DynamicFrameReader Class

 — Methods —

__init__

__init__(glue_context)

from_rdd

from_rdd(data, name, schema=None, sampleRatio=None)

Reads a DynamicFrame from a Resilient Distributed Dataset (RDD).

  • data – The dataset to read from.

  • name – The name to read from.

  • schema – The schema to read (optional).

  • sampleRatio – The sample ratio (optional).

from_options

from_options(connection_type, connection_options={}, format=None, format_options={}, transformation_ctx="")

Reads a DynamicFrame using the specified connection and format.

  • connection_type – The connection type. Valid values include s3, mysql, postgresql, redshift, sqlserver, and oracle.

  • connection_options – Connection options, such as path and database table (optional). For a connection_type of s3, Amazon S3 paths are defined in an array.

    connection_options = {"paths": [ "s3://mybucket/object_a", "s3://mybucket/object_b"]}

    For JDBC connections, several properties must be defined. Note that the database name must be part of the URL. It can optionally be included in the connection options.

    connection_options = {"url": "jdbc-url/database", "user": "username", "password": "password","dbtable": "table-name", "redshiftTmpDir": "s3-tempdir-path"}
  • format – A format specification such as JSON, CSV, or other format (optional). This is used for an Amazon S3 or tape connection that supports multiple formats.

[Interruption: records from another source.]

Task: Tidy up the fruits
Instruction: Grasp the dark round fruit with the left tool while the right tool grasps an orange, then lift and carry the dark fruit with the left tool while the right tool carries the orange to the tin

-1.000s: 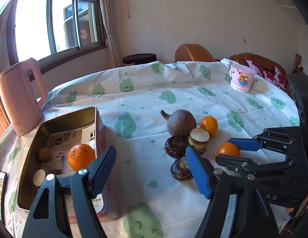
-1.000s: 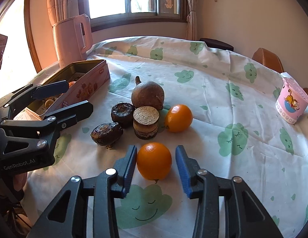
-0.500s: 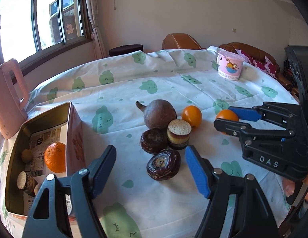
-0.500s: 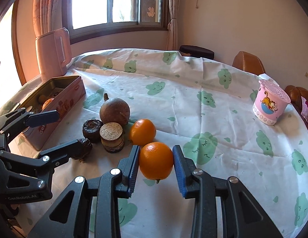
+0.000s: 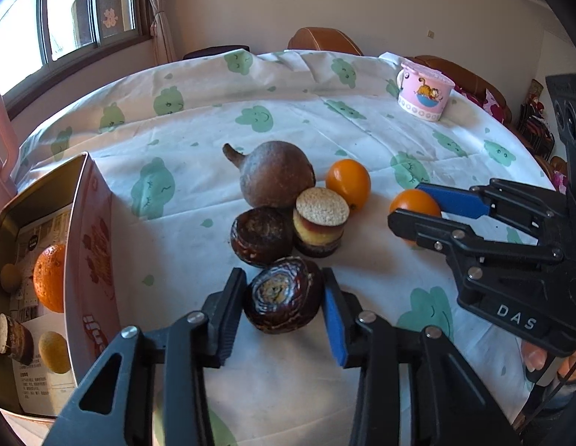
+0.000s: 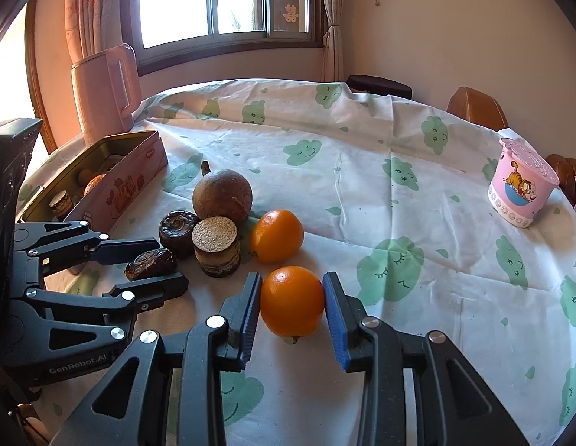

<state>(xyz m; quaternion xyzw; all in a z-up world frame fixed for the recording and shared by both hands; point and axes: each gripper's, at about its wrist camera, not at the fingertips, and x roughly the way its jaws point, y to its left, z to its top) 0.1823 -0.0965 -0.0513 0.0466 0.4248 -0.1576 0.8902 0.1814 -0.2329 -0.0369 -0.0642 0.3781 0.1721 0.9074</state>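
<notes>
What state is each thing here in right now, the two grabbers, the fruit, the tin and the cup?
Left gripper: jaws closing around the dark ringed fruit.
Right gripper: shut on an orange.
Second orange: loose on the tablecloth.
Round brown fruit: lying on the cloth, untouched.
Pink tin: open, with fruit inside.
Pink cup: upright, lid on.

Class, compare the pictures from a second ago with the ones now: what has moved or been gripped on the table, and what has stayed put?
The left tongs swung from the tin to the dark shrivelled fruit; their jaws are closing around it. The right tongs still clamp an orange. The other fruits, tin and pink cup stayed put.
</notes>
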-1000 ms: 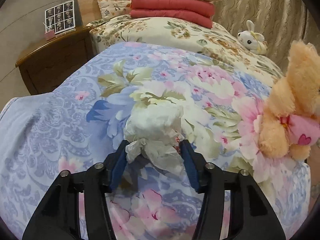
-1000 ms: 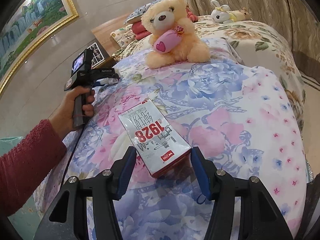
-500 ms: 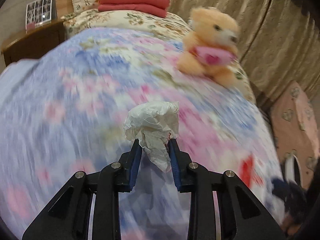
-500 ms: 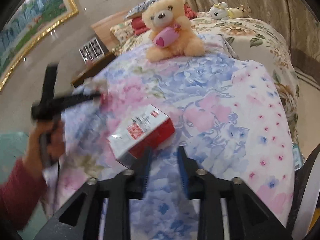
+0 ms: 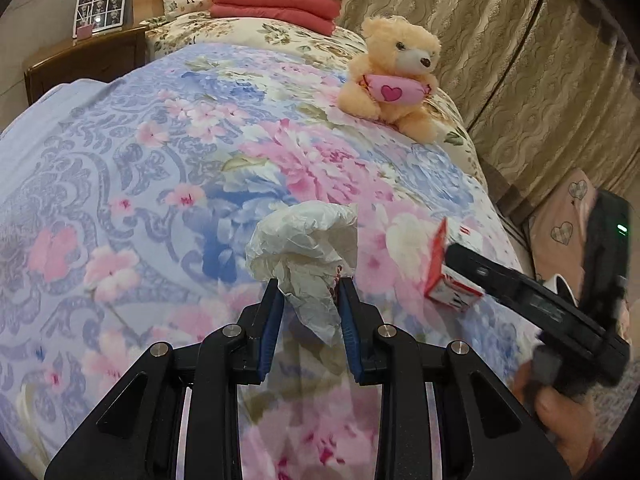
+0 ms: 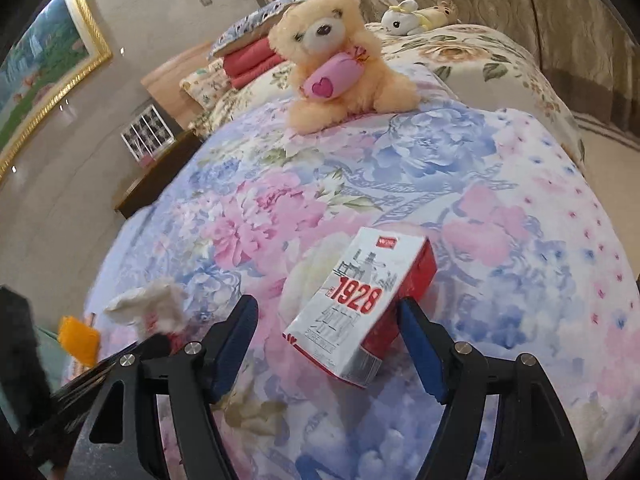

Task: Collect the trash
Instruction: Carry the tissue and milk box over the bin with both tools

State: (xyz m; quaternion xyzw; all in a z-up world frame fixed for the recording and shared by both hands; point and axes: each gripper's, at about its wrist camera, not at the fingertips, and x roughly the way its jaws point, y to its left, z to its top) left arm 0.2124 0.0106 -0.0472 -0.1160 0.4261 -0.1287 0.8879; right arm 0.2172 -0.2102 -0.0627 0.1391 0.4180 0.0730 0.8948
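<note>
- Left gripper [image 5: 308,292] clenched on crumpled tissue [image 5: 304,244], held clear above the bedspread [image 5: 120,160].
- Right gripper [image 6: 326,320] opening, carton [image 6: 360,304] lying between its jaws, ungripped.
- Recommend centring pads on the carton's long sides before closing.

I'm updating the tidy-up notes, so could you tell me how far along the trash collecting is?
Nothing looks binned yet; no bin is in view. In hand: the left gripper is shut on the crumpled tissue. Left: the red-and-white carton lies on the floral bedspread between the opening jaws of the right gripper, not gripped.
</note>
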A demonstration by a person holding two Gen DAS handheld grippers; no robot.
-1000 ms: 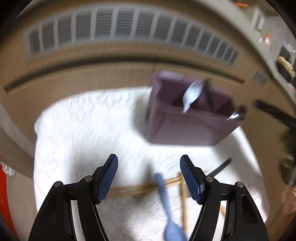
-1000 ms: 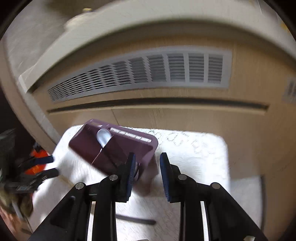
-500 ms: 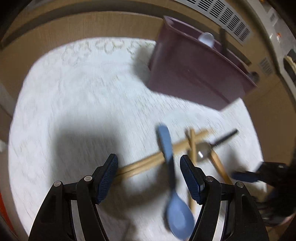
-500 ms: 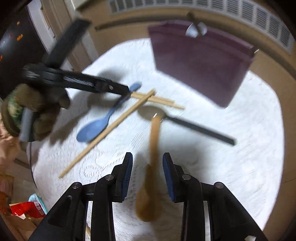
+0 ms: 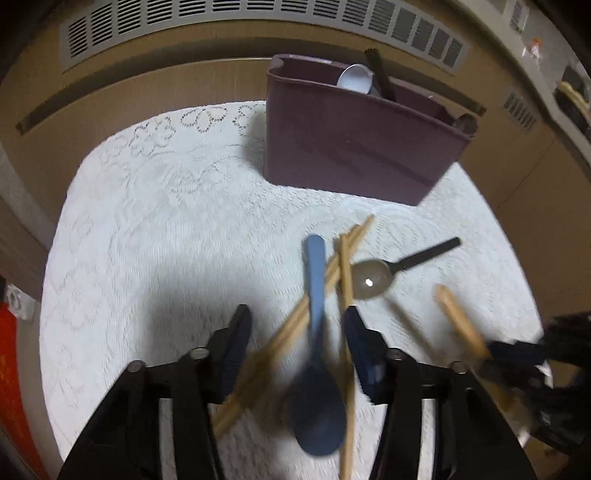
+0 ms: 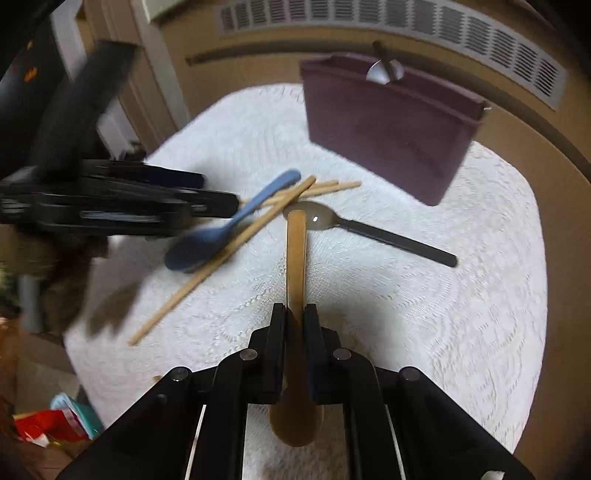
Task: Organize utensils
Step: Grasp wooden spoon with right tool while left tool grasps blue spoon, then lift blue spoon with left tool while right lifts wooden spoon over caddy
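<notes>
A blue spoon (image 5: pixel 316 332) lies across wooden chopsticks (image 5: pixel 345 258) on the white lace cloth (image 5: pixel 166 240). My left gripper (image 5: pixel 297 332) is open, its fingers either side of the blue spoon's handle. My right gripper (image 6: pixel 294 325) is shut on a tan wooden spoon (image 6: pixel 295 258), gripping its handle, bowl end toward the camera. The left gripper also shows in the right wrist view (image 6: pixel 207 199) over the blue spoon (image 6: pixel 221 229). A metal spoon with a black handle (image 6: pixel 369 230) lies beside them. The maroon utensil holder (image 5: pixel 354 136) stands at the back with a spoon inside.
A wall with a vent grille (image 5: pixel 258 14) runs behind the round table. Red and teal items (image 6: pixel 55 421) lie on the floor left of the table. The table edge curves close on the right (image 6: pixel 539 295).
My left gripper has dropped lower over the blue spoon and chopsticks. My right gripper has closed onto the wooden spoon's handle.
</notes>
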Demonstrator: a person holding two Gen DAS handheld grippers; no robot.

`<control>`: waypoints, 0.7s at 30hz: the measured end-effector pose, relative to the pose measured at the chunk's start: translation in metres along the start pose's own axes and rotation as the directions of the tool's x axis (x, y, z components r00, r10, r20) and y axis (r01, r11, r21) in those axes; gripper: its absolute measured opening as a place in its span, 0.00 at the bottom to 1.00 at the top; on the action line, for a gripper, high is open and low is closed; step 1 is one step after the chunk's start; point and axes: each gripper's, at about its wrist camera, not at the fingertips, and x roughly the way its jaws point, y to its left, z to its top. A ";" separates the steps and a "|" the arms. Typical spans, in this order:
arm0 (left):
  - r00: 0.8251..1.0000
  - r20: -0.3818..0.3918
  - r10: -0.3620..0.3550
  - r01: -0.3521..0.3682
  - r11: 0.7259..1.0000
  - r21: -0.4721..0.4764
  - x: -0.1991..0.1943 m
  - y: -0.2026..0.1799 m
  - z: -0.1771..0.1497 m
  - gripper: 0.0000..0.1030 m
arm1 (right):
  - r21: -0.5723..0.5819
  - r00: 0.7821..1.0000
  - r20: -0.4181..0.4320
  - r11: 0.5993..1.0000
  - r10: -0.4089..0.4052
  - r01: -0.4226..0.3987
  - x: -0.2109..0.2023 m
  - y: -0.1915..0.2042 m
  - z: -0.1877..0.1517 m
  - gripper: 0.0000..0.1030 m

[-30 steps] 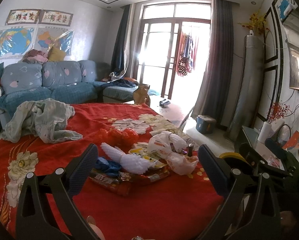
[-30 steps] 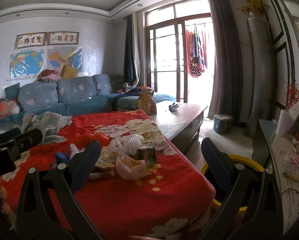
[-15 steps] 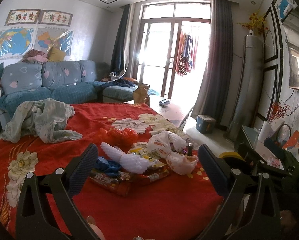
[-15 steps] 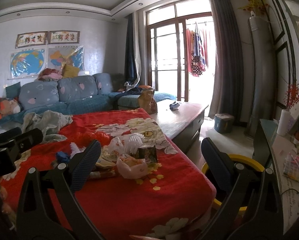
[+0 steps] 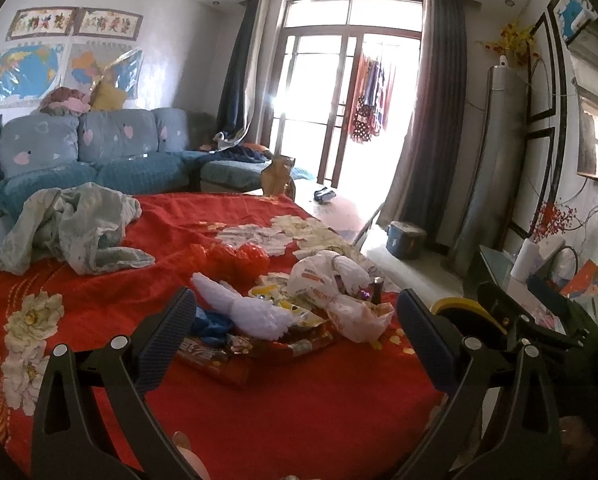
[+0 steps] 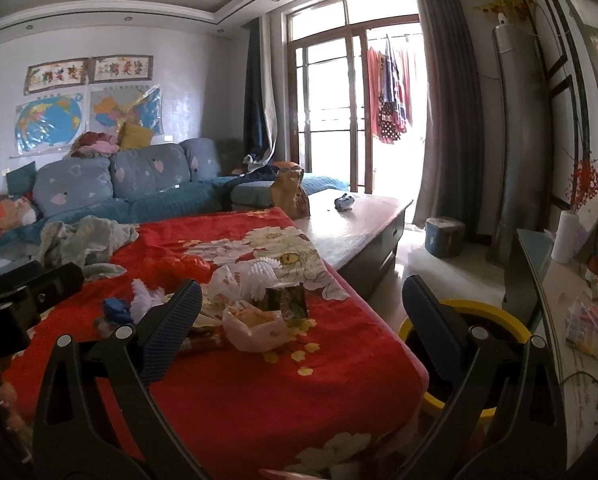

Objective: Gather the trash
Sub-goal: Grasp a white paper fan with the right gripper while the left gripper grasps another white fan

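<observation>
Left gripper spread wide, holding nothing, hovering over red blanket; right gripper likewise wide and empty, its right finger at 3 o'clock over yellow-rimmed bin on the floor; nothing solid between the left fingers and the litter. Crumpled grey-green cloth heaped at 10 o'clock, blue sofa beyond it, pale coffee table at 1 o'clock in the right view. Trash pile of soft, crinkled stuff: white frilly foam sleeve, printed white plastic bags, glossy flat snack wrappers, red netting, blue scrap. Pile lying at 12 o'clock just past the left gripper's fingertips, framed between them; from the right gripper, off at 11 o'clock.
</observation>
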 end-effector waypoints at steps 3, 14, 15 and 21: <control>1.000 -0.012 0.008 -0.008 1.000 -0.003 0.009 0.004 0.001 0.94 | 0.002 1.000 -0.012 1.000 0.013 -0.013 0.004 0.000 0.000 0.90; 0.993 -0.038 0.111 -0.114 0.989 -0.095 0.034 0.051 0.021 0.94 | -0.050 0.982 -0.116 0.987 0.149 -0.155 0.045 0.020 0.017 0.90; 0.992 -0.040 0.119 -0.123 0.987 -0.104 0.035 0.057 0.022 0.94 | -0.051 0.979 -0.124 0.984 0.162 -0.169 0.050 0.023 0.019 0.90; 0.984 -0.067 0.166 -0.174 0.974 -0.145 0.044 0.094 0.032 0.94 | -0.090 0.958 -0.178 0.966 0.225 -0.243 0.082 0.046 0.031 0.90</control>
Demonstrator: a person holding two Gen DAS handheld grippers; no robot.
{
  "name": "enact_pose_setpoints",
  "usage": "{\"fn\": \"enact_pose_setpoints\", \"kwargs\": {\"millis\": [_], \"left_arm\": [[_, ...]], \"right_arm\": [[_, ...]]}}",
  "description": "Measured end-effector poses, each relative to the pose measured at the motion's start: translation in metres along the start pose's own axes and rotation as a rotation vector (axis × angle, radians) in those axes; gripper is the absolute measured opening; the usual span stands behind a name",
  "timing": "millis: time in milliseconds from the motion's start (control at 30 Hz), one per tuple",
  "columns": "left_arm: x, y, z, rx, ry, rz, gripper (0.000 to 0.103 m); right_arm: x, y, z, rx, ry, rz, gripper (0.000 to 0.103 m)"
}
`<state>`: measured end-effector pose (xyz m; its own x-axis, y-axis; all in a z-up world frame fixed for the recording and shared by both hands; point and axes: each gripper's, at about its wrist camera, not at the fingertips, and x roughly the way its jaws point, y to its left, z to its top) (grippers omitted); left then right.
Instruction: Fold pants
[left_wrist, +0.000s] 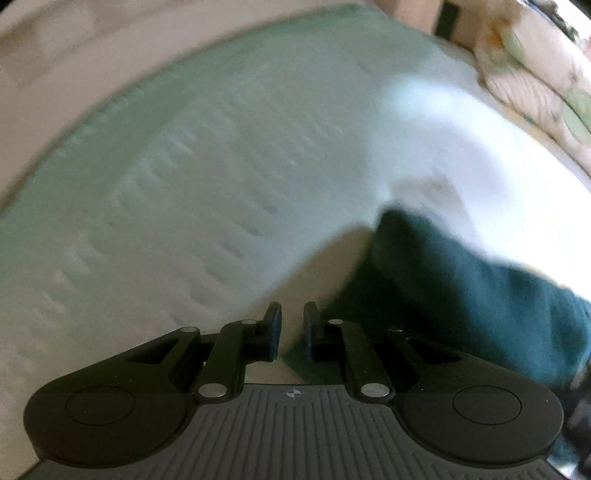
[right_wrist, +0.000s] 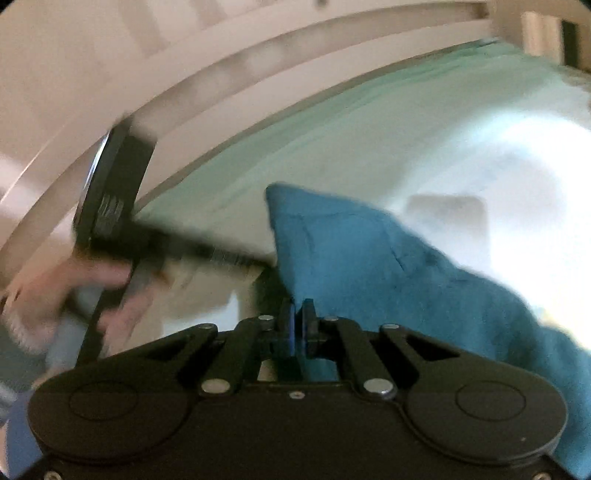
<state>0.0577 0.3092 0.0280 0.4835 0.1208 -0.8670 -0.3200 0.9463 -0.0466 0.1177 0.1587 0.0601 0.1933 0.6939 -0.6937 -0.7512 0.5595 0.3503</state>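
Note:
The teal pants (left_wrist: 461, 288) lie bunched on a pale green bedsheet (left_wrist: 221, 147), running from the right down under my left gripper (left_wrist: 292, 321). Its jaws stand almost together, with a dark teal edge of cloth low in the narrow gap. In the right wrist view the pants (right_wrist: 369, 266) rise in a peaked fold, and my right gripper (right_wrist: 297, 317) is shut on their near edge, blue cloth showing between the pads. A person's hand (right_wrist: 110, 273) at the left holds the other gripper, blurred, its tips reaching to the pants' left edge.
A beige patch (left_wrist: 325, 266) shows beside the pants. A flowered quilt or pillow (left_wrist: 535, 81) is piled at the far right of the bed. White rails (right_wrist: 221, 85) run along the bed's far side. Bright light washes out the sheet (right_wrist: 517, 166) at the right.

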Motion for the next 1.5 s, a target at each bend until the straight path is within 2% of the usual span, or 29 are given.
{"fn": "enact_pose_setpoints", "kwargs": {"millis": [67,167,233,300,333,433,467,533,600,700,833,1000,1233,1267,1300,1333,1433,1500], "left_arm": [[-0.016,0.003,0.003,-0.006,-0.05,0.043,0.013],[-0.037,-0.006,0.006,0.041,-0.119,0.085,0.013],[-0.042,-0.018,0.011,0.091,-0.145,0.068,0.013],[-0.038,-0.033,0.013,0.16,-0.123,0.011,0.013],[-0.034,-0.04,0.014,0.191,-0.11,-0.006,0.013],[-0.021,-0.065,0.012,0.297,-0.071,-0.043,0.013],[-0.017,-0.071,0.011,0.317,-0.056,-0.062,0.013],[-0.008,-0.081,0.008,0.342,-0.018,-0.112,0.013],[0.001,-0.089,0.001,0.351,0.016,-0.154,0.013],[0.017,-0.095,-0.009,0.372,0.076,-0.168,0.013],[0.04,-0.099,-0.024,0.422,0.177,-0.158,0.014],[0.042,-0.095,-0.029,0.412,0.179,-0.163,0.014],[0.048,-0.107,-0.022,0.459,0.186,-0.138,0.014],[0.047,-0.106,-0.021,0.454,0.189,-0.139,0.014],[0.048,-0.106,-0.021,0.448,0.191,-0.14,0.014],[0.048,-0.106,-0.02,0.442,0.194,-0.143,0.014],[0.047,-0.104,-0.016,0.429,0.196,-0.151,0.014],[0.041,-0.103,-0.011,0.427,0.173,-0.147,0.013]], "right_arm": [[0.02,0.007,-0.01,-0.031,0.057,-0.002,0.009],[0.054,0.005,-0.023,-0.007,0.13,-0.01,0.009],[0.069,0.003,-0.027,0.01,0.153,-0.024,0.012],[0.068,0.0,-0.027,0.029,0.136,-0.004,0.02],[0.062,-0.002,-0.028,0.045,0.126,0.007,0.02],[0.031,-0.009,-0.026,0.073,0.085,0.027,0.028],[0.02,-0.012,-0.025,0.076,0.066,0.021,0.035],[-0.011,-0.024,-0.027,0.089,0.026,0.001,0.041],[-0.038,-0.041,-0.029,0.119,-0.009,-0.019,0.041],[-0.076,-0.083,-0.028,0.211,-0.066,-0.096,0.041],[-0.099,-0.149,-0.023,0.347,-0.115,-0.248,0.057],[-0.084,-0.21,-0.017,0.424,-0.027,-0.34,0.06],[-0.049,-0.225,-0.023,0.416,0.113,-0.238,0.06],[-0.051,-0.222,-0.027,0.398,0.104,-0.24,0.054],[-0.057,-0.217,-0.03,0.37,0.083,-0.244,0.041],[-0.061,-0.211,-0.031,0.344,0.069,-0.251,0.01],[-0.089,-0.187,-0.045,0.272,-0.016,-0.263,0.008],[-0.102,-0.167,-0.056,0.214,-0.036,-0.269,0.008]]}}
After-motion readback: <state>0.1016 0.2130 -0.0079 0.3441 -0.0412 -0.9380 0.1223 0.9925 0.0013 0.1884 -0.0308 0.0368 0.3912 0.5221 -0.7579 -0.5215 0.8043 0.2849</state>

  • format_options – Format options, such as delimiter (optional).

  • transformation_ctx – The transformation context to use (optional).

from_catalog

from_catalog(name_space, table_name, redshift_tmp_dir = "", transformation_ctx="")

Reads a DynamicFrame using the specified catalog namespace and table name.

  • name_space – The database to read from.

  • table_name – The name of the table to read from.

  • redshift_tmp_dir – An Amazon Redshift temporary directory to use (optional).

  • transformation_ctx – The transformation context to use (optional).